Thus, stabilization of the scanning trajectory and elimination of parasitic vibrations are crucial for performing the visualization of the exudate area, and are also helpful in assessing the exudate viscosity, which is based on the dynamic characteristics of the OCT image speckles.

OCT visualization of microcirculation of the rat brain, intact and containing a glial tumor. Today’s methods of OCT-angiography are based on the analysis of local changes in the speckles [24]. In this approach, both the amplitude and the phase of the OCT signal are considered [25]. Therefore, stabilization of the scanning pattern is crucial for the quality of OCT-angiography.

In many experimental studies, OCT-angiography is used to assess the ischemic processes in the brain [26, 27]. Studies on the blood vessel network in brains affected by gliomas are rare [28]. The present report demonstrates the potential of using OCT-angiography for monitoring changes in the brain microvasculature during the development of brain tumors.

OCT imaging of the rat brain microcirculation bed under normal condition and in the presence of implanted and growing experimental glioma C6 was performed after craniotomy with the help of an object lens and ultrasound gel [29].

Animal maintenance and experimentation were carried out in accordance with the Guide for the Care and Use of Laboratory Animals (National Research Council, 2011). The work with the animals was performed according to the ethical principles of the European Convention for the Protection of Vertebrate Animals used for Experimental and Other Scientific Purposes (Strasbourg, 2006) and approved by the Ethics Committee of the Privolzhsky Research Medical University.

Angiographic images were obtained in real time in parallel with acquiring of the 3D sets of OCT data (which took 26 s) that represented a stack of 2D pictures of blood vessels located at various depths in the tissue (up to 1 mm). These data were projected onto a plane perpendicular to the tissue surface (Figure 4) [30].


shilyagin-fig-4.jpg

Figure 4. OCT visualization of brain microcirculation in intact and C6-glioma implanted rat:

(a) a blood vessel network in the normal rat brain; the yellow arrows indicate vessels receding (“diving”) deep into the brain tissue; (b) a blood vessel network in the area of tumor growth in the cerebral cortex; the red arrows indicate pathologically dilated blood vessels in the perifocal zone of the glioma tumor; bar — 1 mm

Identification and separation of the blood vessel images from the total OCT data were performed using high-pass filtering. This setup allows one to visualize areas with the presence of blood flow (movement of red blood cells); areas with no blood flow are not visible. As a result, blood vessel images are formed as an en-face projection of the maximum intensity of the filtered OCT signal at each point, calculated over the entire depth of the A-scan. The minimum diameter of the vessels that can be seen at this resolution is 15 µm.

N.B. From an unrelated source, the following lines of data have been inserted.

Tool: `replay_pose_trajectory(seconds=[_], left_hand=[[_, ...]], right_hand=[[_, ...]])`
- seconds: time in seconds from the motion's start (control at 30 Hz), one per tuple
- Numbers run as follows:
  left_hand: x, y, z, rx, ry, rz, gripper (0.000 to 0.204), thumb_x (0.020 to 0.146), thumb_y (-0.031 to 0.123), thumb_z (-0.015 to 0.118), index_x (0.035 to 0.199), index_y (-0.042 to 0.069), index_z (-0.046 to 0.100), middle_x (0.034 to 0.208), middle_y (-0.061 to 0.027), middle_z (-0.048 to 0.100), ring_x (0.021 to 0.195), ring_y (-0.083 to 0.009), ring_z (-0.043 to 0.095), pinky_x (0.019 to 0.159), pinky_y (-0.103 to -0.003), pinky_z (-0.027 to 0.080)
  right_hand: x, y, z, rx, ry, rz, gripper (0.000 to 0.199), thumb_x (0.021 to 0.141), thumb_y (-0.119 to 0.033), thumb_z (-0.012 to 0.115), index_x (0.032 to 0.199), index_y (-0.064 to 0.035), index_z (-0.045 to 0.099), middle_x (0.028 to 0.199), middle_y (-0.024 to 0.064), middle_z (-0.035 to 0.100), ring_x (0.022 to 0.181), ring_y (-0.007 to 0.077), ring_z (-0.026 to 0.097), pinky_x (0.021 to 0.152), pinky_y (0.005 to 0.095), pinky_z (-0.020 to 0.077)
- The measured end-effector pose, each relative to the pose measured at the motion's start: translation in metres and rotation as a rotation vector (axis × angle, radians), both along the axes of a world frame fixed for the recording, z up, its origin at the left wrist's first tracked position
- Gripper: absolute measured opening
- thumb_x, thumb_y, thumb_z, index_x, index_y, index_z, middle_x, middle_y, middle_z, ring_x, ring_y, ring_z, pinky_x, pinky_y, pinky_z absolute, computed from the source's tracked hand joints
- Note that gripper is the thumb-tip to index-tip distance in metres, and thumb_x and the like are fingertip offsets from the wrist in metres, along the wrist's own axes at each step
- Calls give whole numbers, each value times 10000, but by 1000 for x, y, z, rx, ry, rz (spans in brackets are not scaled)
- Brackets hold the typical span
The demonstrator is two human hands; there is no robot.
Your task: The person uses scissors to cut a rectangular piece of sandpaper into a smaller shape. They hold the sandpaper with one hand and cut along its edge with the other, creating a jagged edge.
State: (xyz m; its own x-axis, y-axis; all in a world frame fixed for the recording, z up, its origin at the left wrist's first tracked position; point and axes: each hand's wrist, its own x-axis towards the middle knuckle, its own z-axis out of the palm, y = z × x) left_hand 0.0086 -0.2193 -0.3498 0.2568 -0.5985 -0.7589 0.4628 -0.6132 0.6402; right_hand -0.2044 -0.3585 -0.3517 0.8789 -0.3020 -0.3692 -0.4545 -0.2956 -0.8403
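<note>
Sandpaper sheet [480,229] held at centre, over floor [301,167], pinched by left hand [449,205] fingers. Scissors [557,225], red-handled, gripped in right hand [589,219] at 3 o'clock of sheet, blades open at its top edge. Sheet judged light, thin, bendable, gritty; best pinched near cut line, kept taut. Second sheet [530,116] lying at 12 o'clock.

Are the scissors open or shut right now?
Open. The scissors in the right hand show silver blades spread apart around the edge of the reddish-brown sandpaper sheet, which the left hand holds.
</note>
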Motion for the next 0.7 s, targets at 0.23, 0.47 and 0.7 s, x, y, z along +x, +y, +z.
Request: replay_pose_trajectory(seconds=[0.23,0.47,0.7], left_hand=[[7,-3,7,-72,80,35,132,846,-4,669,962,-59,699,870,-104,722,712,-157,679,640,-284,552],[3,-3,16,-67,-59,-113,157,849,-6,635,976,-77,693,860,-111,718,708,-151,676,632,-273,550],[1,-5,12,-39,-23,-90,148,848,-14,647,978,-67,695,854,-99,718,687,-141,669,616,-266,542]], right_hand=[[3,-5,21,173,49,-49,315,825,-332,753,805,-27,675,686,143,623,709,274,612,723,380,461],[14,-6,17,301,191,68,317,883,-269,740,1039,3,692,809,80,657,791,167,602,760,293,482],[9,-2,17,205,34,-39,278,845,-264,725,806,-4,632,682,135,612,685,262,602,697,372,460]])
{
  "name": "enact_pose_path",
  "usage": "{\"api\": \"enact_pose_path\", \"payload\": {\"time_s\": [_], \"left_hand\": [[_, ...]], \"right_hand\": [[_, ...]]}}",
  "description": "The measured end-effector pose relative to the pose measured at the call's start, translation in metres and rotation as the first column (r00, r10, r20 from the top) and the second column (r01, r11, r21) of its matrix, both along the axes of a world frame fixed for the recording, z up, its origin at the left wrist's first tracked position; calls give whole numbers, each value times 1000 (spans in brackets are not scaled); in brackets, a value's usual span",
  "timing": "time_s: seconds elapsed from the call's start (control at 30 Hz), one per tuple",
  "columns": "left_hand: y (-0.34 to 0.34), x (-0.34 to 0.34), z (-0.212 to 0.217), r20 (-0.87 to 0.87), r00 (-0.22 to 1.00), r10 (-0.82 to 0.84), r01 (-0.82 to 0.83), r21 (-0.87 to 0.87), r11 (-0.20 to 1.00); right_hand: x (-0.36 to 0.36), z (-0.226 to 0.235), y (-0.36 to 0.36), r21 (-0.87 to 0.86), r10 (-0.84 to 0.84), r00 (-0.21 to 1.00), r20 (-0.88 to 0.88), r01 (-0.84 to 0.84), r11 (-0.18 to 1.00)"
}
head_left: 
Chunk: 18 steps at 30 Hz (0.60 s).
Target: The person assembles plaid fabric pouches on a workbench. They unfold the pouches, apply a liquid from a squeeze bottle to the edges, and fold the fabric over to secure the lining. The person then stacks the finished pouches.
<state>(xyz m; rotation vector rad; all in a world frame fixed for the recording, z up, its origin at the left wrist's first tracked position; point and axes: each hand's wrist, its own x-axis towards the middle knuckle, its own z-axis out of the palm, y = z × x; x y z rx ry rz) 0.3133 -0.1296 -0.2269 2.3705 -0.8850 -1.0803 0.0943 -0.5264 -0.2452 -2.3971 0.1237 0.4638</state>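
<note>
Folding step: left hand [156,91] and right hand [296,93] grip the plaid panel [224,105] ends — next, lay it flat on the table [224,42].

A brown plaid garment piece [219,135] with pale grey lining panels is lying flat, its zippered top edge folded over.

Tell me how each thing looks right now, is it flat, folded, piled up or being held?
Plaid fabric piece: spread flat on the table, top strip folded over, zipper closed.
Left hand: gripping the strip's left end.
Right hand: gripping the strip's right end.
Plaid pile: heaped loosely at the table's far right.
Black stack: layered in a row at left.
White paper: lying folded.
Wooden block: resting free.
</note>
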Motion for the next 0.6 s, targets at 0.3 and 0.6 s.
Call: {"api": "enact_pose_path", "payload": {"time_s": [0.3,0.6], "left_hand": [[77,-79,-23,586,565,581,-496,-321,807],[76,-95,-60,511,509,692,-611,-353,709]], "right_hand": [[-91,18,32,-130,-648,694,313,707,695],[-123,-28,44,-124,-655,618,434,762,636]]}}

The blood vessel network in the central and perifocal zone of the tumor notably differed from those in the brain of rats from the reference group (see Figure 4). The architectonics of the rat cerebral vascular bed is usually visualized on OCT-angiographic images in the form of a network with a trunk type of branching. A central well-visible vessel gives rise to second-order vessels that, in turn, branch off, and so on (Figure 4 (a)). The yellow arrows show thin, as if breaking off, vessels changing their directions and going into the depths of the cortex, where they become inaccessible by OCT.

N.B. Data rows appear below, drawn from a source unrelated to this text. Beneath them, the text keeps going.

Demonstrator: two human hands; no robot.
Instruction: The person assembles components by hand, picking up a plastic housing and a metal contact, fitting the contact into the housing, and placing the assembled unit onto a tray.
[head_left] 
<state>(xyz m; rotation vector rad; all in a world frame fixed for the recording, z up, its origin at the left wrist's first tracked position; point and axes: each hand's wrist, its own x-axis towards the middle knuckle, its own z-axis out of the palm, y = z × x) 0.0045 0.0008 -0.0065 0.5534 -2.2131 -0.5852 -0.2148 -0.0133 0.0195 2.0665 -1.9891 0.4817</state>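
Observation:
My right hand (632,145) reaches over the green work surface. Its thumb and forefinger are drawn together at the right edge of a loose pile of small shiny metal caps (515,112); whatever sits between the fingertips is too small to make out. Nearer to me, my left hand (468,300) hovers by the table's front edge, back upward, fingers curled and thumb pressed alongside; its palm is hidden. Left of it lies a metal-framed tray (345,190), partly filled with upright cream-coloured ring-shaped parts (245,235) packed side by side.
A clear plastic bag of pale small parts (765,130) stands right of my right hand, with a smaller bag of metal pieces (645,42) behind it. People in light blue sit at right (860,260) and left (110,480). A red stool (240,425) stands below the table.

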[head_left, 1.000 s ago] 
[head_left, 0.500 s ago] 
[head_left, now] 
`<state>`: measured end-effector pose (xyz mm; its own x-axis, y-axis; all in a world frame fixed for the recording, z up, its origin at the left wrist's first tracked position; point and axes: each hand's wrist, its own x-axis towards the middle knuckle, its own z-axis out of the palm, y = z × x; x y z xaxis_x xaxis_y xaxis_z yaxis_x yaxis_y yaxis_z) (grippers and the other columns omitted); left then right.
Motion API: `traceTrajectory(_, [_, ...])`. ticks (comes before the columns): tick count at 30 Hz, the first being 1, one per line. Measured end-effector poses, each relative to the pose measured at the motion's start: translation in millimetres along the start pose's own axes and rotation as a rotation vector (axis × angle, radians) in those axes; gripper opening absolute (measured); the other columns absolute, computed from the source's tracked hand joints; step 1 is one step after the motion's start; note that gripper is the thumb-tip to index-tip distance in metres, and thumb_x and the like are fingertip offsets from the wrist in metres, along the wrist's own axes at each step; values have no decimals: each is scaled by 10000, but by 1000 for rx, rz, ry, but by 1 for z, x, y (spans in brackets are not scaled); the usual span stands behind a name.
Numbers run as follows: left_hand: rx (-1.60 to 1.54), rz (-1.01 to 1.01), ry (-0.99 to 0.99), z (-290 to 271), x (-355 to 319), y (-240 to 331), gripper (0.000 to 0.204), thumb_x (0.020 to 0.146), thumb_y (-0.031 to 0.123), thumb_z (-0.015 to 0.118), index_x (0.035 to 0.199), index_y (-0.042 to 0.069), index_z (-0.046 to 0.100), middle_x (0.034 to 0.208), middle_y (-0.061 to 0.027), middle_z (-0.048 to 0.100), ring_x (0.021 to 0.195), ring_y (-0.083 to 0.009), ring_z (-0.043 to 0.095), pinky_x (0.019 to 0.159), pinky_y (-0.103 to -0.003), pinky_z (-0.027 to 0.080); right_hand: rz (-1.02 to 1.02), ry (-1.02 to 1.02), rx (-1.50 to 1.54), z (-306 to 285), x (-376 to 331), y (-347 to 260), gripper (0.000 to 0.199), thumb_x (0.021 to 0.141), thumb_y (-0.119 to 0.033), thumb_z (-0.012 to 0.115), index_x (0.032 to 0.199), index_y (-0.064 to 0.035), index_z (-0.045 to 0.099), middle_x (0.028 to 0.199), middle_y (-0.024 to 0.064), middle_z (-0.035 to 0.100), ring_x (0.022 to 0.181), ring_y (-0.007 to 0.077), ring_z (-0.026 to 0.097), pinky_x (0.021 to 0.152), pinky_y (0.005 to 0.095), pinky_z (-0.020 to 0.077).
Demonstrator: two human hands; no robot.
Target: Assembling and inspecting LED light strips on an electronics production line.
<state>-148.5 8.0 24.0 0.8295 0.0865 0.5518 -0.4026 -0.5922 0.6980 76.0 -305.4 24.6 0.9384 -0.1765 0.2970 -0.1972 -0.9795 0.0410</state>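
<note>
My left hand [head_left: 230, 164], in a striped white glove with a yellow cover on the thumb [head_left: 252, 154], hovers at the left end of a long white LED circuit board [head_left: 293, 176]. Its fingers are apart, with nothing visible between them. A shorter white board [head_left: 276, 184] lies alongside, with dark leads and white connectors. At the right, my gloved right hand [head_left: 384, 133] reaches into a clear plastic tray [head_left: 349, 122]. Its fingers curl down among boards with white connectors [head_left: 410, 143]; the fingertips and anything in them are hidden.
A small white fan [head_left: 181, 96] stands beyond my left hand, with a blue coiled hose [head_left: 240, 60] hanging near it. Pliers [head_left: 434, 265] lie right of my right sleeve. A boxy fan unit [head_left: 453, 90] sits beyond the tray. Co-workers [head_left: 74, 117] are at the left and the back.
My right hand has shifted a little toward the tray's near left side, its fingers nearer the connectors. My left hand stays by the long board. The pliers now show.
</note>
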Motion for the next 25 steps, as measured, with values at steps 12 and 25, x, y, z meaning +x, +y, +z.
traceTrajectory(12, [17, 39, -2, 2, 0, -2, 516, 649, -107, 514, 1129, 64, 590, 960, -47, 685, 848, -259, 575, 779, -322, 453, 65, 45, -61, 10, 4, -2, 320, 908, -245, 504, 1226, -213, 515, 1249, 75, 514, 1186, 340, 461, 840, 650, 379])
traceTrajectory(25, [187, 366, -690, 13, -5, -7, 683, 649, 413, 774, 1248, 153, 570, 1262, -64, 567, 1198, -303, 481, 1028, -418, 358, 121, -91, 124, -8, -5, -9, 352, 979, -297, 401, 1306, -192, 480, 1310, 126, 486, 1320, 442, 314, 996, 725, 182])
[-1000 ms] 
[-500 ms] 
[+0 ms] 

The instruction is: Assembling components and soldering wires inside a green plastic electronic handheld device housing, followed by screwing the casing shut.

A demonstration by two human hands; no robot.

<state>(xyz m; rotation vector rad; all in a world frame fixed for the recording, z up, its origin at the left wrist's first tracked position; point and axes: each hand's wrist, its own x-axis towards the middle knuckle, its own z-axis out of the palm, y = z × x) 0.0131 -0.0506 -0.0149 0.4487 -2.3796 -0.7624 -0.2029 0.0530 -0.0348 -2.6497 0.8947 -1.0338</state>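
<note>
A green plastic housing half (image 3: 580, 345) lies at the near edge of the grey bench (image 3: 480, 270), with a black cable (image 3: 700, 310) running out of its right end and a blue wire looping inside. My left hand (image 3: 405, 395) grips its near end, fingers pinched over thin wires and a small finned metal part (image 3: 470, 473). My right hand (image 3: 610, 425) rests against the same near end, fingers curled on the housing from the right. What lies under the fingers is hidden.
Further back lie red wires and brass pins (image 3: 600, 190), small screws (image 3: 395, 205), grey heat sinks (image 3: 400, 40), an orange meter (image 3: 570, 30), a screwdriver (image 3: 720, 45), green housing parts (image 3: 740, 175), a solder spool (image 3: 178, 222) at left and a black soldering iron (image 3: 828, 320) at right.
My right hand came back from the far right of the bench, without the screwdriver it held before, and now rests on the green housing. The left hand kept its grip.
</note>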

The angiographic examination of the vascular network in a C6 tumor is strikingly different from the norm. The vessels are predominantly thin, sinuous, of approximately uniform diameter (Figure 4 (b)), the yellow dotted oval). Notable is the state of the vessels in the perifocal area: the local vascular network is depleted, i.e., represented by thickened blood vessels of irregular shape (in some spots, vessels are dilated to form lacunas), as shown by the red arrows.

These features, even with the visual assessment of OCT-angiographic images, make it possible to accurately determine the central and perifocal tumor zones, as well as to distinguish between these areas and the normal tissue. The typical characteristics of brain microcirculation normally include the main type of branching, the presence of vessels of different diameters, and the definite direction of the vessels. In contrast, in tumor the vessels have no definite directions; they are tortuous and located chaotically. In the perifocal zone, the vascular network has a lower density and tortuosity; also the diameters of individual vessels are significantly increased.

Thus, the proposed system with scanning pattern stabilization allows one to use OCT-angiography for non-invasive mapping of vascular networks both in normal and pathological (oncological) conditions. This modality provides information in real time and does not require additional labels or dyes. We have demonstrated the ability of this modified OCT-angiography to detect changes in brain microcirculation in vivo caused by the tumor growth, which provides the rationale for the intraoperative application of this method in the future.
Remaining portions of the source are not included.